President usually works with Congress and proposes legislative agenda. Congress appropriates funds for the government to function, but the executive branch spends money.
Checks and balances
Each branch can check or control the power of the other 2. President can veto bills, but the House or Senate can override with ⅔. Congress can impeach the president or federal judges. Courts determine what federal laws mean and overturn if they rule them unconstitutional. Congress can pass a law clarifying the meaning of a law the SC ruled unconstitutional or by proposing an amendment. Courts can rule actions of the executive branch unconstitutional, but need the president to enforce their rulings.
Conflicts arising from checks and balances
Ability of branches to limit one another leads to conflict. Congress and the president can quarrel over the meaning of a law, which may bring federal courts in. Congress relies on the president to enforce the law.
Presidents have said Congress was trying to encroach on its powers of the executive to lead and protect the nation. Sometimes Congress is accused of giving too much power to the president.
Political parties continue to be a source of conflict, if the POTUS is democrat and the Senate is Republiccan (think Obama, oh god I miss Obama).
Cooperation is difficult as each party has different goals and philosophy of government. There can either be compromises or gridlock.
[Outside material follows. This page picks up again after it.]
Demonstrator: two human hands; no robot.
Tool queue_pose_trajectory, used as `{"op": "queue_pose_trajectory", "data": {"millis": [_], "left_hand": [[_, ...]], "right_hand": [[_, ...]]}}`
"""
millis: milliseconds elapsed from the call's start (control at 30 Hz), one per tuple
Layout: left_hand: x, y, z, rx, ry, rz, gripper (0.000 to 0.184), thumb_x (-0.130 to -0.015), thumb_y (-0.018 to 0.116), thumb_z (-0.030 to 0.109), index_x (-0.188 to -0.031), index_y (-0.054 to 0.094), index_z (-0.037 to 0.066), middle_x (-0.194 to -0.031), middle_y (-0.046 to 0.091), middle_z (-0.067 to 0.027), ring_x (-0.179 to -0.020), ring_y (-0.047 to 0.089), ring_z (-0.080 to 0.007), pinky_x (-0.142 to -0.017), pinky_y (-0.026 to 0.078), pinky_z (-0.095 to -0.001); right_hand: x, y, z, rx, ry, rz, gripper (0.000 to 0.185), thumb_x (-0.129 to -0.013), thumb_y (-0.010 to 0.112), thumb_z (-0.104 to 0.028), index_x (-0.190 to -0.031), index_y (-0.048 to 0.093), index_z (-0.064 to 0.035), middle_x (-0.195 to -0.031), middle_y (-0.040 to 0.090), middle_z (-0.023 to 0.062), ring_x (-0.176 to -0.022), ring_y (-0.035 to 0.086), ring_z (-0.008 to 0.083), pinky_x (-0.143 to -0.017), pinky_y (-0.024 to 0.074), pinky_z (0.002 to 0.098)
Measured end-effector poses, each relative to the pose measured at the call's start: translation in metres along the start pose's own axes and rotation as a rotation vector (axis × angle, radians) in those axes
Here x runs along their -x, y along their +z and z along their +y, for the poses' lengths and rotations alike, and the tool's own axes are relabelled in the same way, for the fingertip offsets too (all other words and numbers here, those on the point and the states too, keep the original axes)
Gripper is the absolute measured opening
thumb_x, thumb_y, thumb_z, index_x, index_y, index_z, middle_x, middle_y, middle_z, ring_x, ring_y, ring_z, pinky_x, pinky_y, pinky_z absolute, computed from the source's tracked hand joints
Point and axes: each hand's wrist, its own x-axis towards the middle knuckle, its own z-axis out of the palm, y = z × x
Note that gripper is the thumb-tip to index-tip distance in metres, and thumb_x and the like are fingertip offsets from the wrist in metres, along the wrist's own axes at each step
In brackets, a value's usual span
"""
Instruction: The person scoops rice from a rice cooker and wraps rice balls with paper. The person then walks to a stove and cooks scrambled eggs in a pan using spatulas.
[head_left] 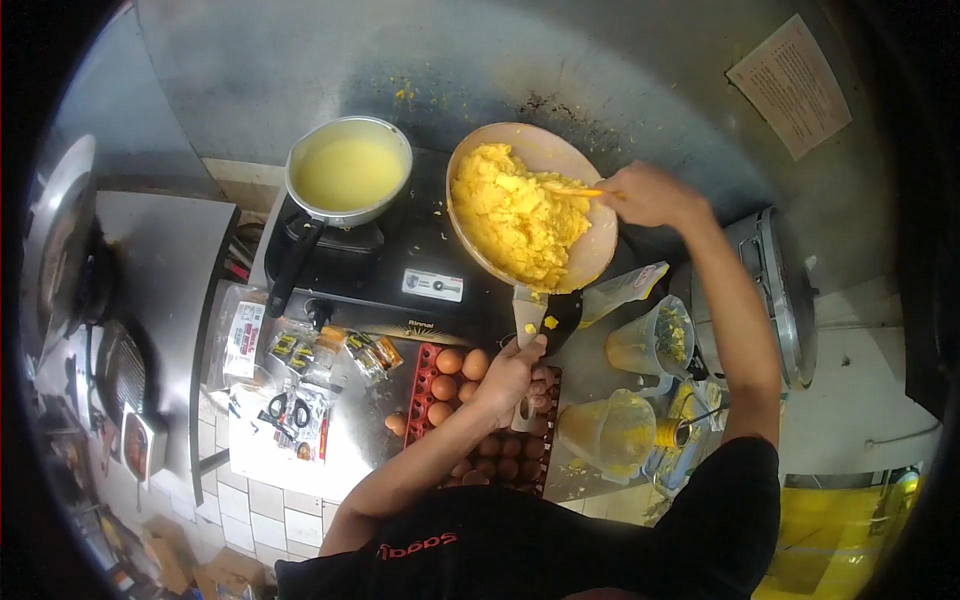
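My left hand (508,380) is wrapped round the pale handle of a frying pan (590,245) over the right side of the stove. A large heap of scrambled eggs (515,215) fills the pan's left and middle. My right hand (650,195) grips an orange-yellow utensil (578,191) at the pan's right rim; its tip is buried in the eggs, so its kind is hidden. Bits of egg cling to the handle. Beneath my left forearm lies a red tray (424,370) of brown eggs (449,361).
On the stove's (390,255) left side, a saucepan (350,215) holds pale yellow liquid. Two plastic jugs (610,435) stand right of the egg tray, near a rice-cooker-like pot (785,300). Small packets (370,352) lie at the counter's left. A metal wall rises behind.
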Motion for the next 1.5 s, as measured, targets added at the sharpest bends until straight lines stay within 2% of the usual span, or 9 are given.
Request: {"op": "queue_pose_trajectory", "data": {"millis": [233,333,500,667,733,800,900,1133,1500], "left_hand": [[-0.001,-0.003,0.000,-0.010,-0.019,-0.026,0.019,-0.098,0.053,0.031,-0.097,0.039,0.019,-0.062,0.037,0.0024,-0.049,0.034,-0.0085,-0.042,0.031,-0.0247],[-0.005,-0.002,-0.004,-0.012,0.011,-0.025,0.020,-0.098,0.054,0.031,-0.097,0.040,0.018,-0.062,0.038,0.0022,-0.049,0.034,-0.0086,-0.042,0.031,-0.0244],[-0.003,-0.002,-0.007,-0.009,0.041,0.003,0.021,-0.097,0.054,0.032,-0.098,0.040,0.016,-0.064,0.038,0.0024,-0.050,0.035,-0.0085,-0.043,0.030,-0.0239],[-0.012,-0.005,-0.015,0.072,0.038,-0.049,0.021,-0.098,0.053,0.033,-0.097,0.041,0.016,-0.065,0.037,0.0031,-0.049,0.034,-0.0083,-0.043,0.029,-0.0240],[-0.011,-0.002,-0.015,0.047,0.033,-0.025,0.021,-0.098,0.053,0.033,-0.098,0.041,0.016,-0.066,0.037,0.0031,-0.049,0.034,-0.0083,-0.043,0.029,-0.0240],[-0.008,0.004,-0.011,0.015,0.034,0.035,0.021,-0.098,0.053,0.033,-0.098,0.041,0.016,-0.065,0.037,0.0030,-0.049,0.033,-0.0084,-0.043,0.030,-0.0239],[-0.010,-0.001,-0.012,0.009,0.039,-0.007,0.021,-0.098,0.052,0.033,-0.098,0.041,0.016,-0.065,0.037,0.0028,-0.048,0.033,-0.0086,-0.042,0.030,-0.0240],[-0.013,-0.006,-0.012,-0.014,0.013,-0.012,0.021,-0.098,0.053,0.031,-0.102,0.040,0.015,-0.065,0.037,0.0012,-0.048,0.035,-0.0091,-0.041,0.033,-0.0250],[-0.011,-0.001,-0.010,-0.103,0.114,0.013,0.019,-0.100,0.050,0.029,-0.101,0.042,0.011,-0.066,0.041,0.0005,-0.050,0.038,-0.0086,-0.040,0.033,-0.0250]], "right_hand": [[-0.019,-0.044,0.006,0.397,-0.093,0.126,0.033,-0.092,0.056,-0.029,-0.122,0.063,-0.0191,-0.092,0.065,0.0139,-0.087,0.063,0.0353,-0.074,0.0508,0.0460],[-0.070,-0.009,0.035,0.520,-0.139,0.137,0.026,-0.095,0.049,-0.029,-0.114,0.061,-0.0162,-0.089,0.066,0.0153,-0.088,0.064,0.0378,-0.074,0.0513,0.0476],[-0.032,0.006,0.070,0.387,0.170,-0.048,0.023,-0.094,0.051,-0.025,-0.111,0.061,-0.0140,-0.092,0.066,0.0184,-0.090,0.064,0.0387,-0.076,0.0513,0.0497],[0.052,0.029,0.026,0.241,0.062,-0.419,0.017,-0.080,0.059,-0.013,-0.087,0.070,-0.0026,-0.083,0.068,0.0214,-0.077,0.067,0.0376,-0.072,0.0540,0.0473],[0.068,0.031,-0.001,0.066,-0.089,-0.379,0.021,-0.085,0.056,-0.017,-0.088,0.069,-0.0013,-0.075,0.066,0.0207,-0.069,0.067,0.0378,-0.068,0.0535,0.0467],[0.067,0.003,-0.054,-0.150,0.222,-0.537,0.029,-0.093,0.051,-0.024,-0.088,0.065,0.0009,-0.064,0.063,0.0175,-0.054,0.064,0.0295,-0.052,0.0507,0.0410],[0.055,-0.012,-0.094,-0.244,0.272,-0.567,0.029,-0.093,0.051,-0.023,-0.086,0.064,0.0029,-0.057,0.058,0.0128,-0.041,0.055,0.0230,-0.042,0.0466,0.0371],[-0.032,-0.014,-0.116,-0.141,-0.049,-0.646,0.023,-0.081,0.059,-0.019,-0.078,0.062,0.0028,-0.056,0.057,0.0106,-0.044,0.054,0.0205,-0.041,0.0449,0.0337],[-0.131,-0.046,-0.087,-0.842,0.380,-0.429,0.011,-0.079,0.062,-0.010,-0.072,0.057,-0.0021,-0.060,0.052,0.0004,-0.043,0.042,0.0048,-0.036,0.0308,0.0223]]}}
Common Checks and balances issue between L&E vs J
Legislative and executive branches can come into conflict with the Courts as the Constitution allows Congress to limit the SC's jurisdiction, but COngress does not often use that authority because it would challenge the independence of the judiciary.
Baker v Carr (1964)
SC ruled that state legislatures must reapportion seats according to population, some members of Congress were outraged. The House passed a bill to strip federal courts of jurisdiction in such matters and the Senate killed the bill.
In rare cases, the president has refused to enforce a SC decision: 1832 - Worcester v Georgia
The Cherokee in GA were living on land guaranteed by treaty. GA wanted this land and tried to subject the Cherokee to state law. A non-native American missionary was arrested for living in the Cherokee nation without a license and he then sued.
Ruled in favor of the Cherokee and John Marshall wrote the decision. Andrew Jackson declared, "He made the decision, now let him enforce it."
This conflict underscores the kinds of power the other branches have -- the judiciary has great authority, however the executive commands the military. Later there was the trail of tears.